Nous avons parlé de la préemption en citant un précédent article relativement modéré du New England Journal of Medicine : L’industrie pharmaceutique veut une immunité totale pour les effets indésirables. La préemption ou le déni de responsabilité. Et puis un papier beaucoup plus lucide et plus alarmant du New York Times: La préemption vue de près: un bouclier juridique pour les firmes.
La préemption fédérale est une doctrine juridique qui, appliquée à l’industrie pharmaceutique, voudrait dire que celle-ci n’est plus responsable juridiquement, pénalement pour les problèmes que posent ses médicaments, une fois que l’agence fédérale du médicament (FDA) leur a donné une autorisation de mise sur le marché. La préemption fédérale implique donc que ni des consommateurs ni même des Etats ne pourraient faire des procès en cas de médicaments défecteux, pour lesquels les firmes auraient occulté les effets secondaires, etc. Une décision fédérale – de la FDA – reviendrait à museler tout le droit, toute la législation différente d’un Etat à l’autre, sans parler des recours collectifs en justice. Nous avons détaillé ces aspects dans les deux notes citées ci-dessus.
Le New England Journal of Medicine semble sortir de sa torpeur. Enfin!! Parce que la question – passée inaperçue en France, si ce n’est dans nos pages – est gravissime. Toute la direction de la revue signe un éditorial bien plus critique, cette fois-ci, intitulé Why Doctors Should Worry About Preemption (« Pourquoi la perspective de la préemption devrait inquiéter les médecins »).

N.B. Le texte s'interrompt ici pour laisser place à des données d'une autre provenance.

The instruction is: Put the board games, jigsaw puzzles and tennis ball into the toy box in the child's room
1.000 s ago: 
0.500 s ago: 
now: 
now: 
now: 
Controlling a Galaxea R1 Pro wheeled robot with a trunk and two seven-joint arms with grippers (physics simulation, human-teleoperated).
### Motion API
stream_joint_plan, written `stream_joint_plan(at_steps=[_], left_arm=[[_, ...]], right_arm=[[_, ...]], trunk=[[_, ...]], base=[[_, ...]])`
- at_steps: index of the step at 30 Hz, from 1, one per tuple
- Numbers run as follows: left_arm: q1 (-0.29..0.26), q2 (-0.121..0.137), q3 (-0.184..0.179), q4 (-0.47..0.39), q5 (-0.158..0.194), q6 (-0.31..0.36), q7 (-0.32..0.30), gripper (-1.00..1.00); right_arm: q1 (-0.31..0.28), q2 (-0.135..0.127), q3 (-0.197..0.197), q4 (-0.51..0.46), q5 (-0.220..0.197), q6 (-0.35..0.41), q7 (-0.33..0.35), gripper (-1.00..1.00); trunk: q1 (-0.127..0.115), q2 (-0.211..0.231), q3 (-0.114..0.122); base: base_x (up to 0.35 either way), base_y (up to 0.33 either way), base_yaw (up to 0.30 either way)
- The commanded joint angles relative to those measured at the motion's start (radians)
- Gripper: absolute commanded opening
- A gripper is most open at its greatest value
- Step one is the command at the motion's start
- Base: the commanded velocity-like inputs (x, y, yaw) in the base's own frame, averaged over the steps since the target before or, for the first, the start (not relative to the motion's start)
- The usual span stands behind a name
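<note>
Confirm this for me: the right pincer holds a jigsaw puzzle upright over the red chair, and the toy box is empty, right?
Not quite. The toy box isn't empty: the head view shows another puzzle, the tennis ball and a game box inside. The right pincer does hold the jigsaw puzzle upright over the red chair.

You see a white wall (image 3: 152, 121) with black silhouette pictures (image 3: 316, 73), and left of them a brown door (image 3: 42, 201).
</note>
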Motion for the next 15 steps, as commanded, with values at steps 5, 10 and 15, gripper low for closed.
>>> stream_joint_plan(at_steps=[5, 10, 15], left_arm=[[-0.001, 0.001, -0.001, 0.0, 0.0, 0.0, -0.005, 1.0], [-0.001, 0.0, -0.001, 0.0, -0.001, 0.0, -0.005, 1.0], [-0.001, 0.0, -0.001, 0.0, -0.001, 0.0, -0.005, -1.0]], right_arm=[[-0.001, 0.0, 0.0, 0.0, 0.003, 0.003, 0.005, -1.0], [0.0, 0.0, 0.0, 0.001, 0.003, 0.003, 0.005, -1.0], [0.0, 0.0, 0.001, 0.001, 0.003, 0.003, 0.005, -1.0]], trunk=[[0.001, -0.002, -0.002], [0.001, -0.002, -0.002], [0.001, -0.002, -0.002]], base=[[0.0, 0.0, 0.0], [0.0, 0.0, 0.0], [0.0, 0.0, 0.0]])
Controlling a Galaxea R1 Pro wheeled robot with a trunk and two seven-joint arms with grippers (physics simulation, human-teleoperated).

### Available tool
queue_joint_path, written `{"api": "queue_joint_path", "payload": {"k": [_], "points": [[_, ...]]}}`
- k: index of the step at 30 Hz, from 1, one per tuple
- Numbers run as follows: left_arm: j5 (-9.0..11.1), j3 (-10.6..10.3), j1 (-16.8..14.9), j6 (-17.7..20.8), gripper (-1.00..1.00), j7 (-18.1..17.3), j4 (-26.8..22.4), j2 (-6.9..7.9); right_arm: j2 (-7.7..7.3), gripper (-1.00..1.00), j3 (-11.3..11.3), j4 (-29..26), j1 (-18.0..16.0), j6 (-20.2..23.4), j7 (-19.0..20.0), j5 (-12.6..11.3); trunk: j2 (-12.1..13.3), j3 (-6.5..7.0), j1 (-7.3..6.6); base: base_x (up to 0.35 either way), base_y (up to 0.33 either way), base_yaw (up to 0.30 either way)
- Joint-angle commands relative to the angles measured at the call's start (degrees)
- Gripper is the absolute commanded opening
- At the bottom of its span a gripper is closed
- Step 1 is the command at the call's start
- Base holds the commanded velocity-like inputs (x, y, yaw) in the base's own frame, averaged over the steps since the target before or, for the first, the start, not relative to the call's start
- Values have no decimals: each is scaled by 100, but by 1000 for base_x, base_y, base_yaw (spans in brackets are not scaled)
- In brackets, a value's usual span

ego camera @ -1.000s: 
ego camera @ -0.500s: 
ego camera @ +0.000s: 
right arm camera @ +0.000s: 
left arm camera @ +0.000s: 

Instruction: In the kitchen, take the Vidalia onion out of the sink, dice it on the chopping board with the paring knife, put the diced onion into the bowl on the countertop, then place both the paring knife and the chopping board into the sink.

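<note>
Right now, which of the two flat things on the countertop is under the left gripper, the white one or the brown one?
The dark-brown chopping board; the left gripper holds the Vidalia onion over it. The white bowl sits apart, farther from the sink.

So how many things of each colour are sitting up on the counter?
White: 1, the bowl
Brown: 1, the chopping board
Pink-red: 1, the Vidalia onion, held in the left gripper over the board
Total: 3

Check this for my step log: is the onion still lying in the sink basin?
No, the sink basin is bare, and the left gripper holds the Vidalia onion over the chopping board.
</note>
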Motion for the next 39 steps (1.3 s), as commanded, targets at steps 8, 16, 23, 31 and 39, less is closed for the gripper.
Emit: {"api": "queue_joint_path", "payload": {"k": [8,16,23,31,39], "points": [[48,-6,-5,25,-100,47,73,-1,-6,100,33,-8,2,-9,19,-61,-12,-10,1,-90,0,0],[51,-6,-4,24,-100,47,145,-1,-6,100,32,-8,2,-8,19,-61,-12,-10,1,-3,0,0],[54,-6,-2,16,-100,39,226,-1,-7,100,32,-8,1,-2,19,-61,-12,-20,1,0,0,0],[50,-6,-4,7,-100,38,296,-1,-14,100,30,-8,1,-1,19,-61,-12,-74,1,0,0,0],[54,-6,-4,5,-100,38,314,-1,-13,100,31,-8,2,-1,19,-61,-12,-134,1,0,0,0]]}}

On y apprend entre autres que les rédacteurs ont eux aussi été amenés à témoigner devant le Congrès. Et que le député démocrate Henry A. Waxman est déterminé à tout faire pour faire barrage à la préemption, même si la Cour suprême se prononce pour dans le cas concret qu’elle aura bientôt à juger. Henry Waxman est celui qui a vendu la mèche quant aux projets de la FDA de faire plaisir à l’industrie pharmaceutique en autorisant la publicité (auprès des médecins) pour les indications hors AMM. Publicité actuellement illégale, compte tenu des dangers qu’elle comporte: inciter des médecins à prescrire un médicament qui n’a pas été testé dans telle ou telle indication, et ce sur la base d’un simple article écrit par un leader d’opinion… Cette question-là n’est pas non plus tranchée.
Et il y a d’autres projets concernant la FDA et la politique de régulation des conflits d’intérêts et des financements par les firmes qui sont actuellement en suspens. La fin de règne de Bush approche, et il veut consolider les positions de ses amis et alliés en rendant difficile, voire impossible, la concrétisation d’une critique de plus en plus forte de la société civile à l’égard des firmes pharmaceutiques.
La bataille de la préemption se jouera de nouveau entre les démocrates et les républicains, avec l’administration Bush qui appuie tout ce qui favorise l’industrie. Et avec une Cour suprême en majorité conservatrice et acquise aux républicains… C’est mal barré. On ne peut qu’espérer une levée de boucliers contre ce projet de « bouclier juridique » pour les firmes…
Qui inspirera certainement les Européens aussi (pensons déjà à Sarkozy avec le droit des affaires, à la Commission européenne qui veut abandonner la pharmacovigilance aux firmes et faire de celles-ci des « sources fiables » d’information directe aux patients – ce serait plutôt une « publicité directe aux consommateurs » qui ne dit pas son nom – et ainsi de suite… Les exemples ne manquent pas).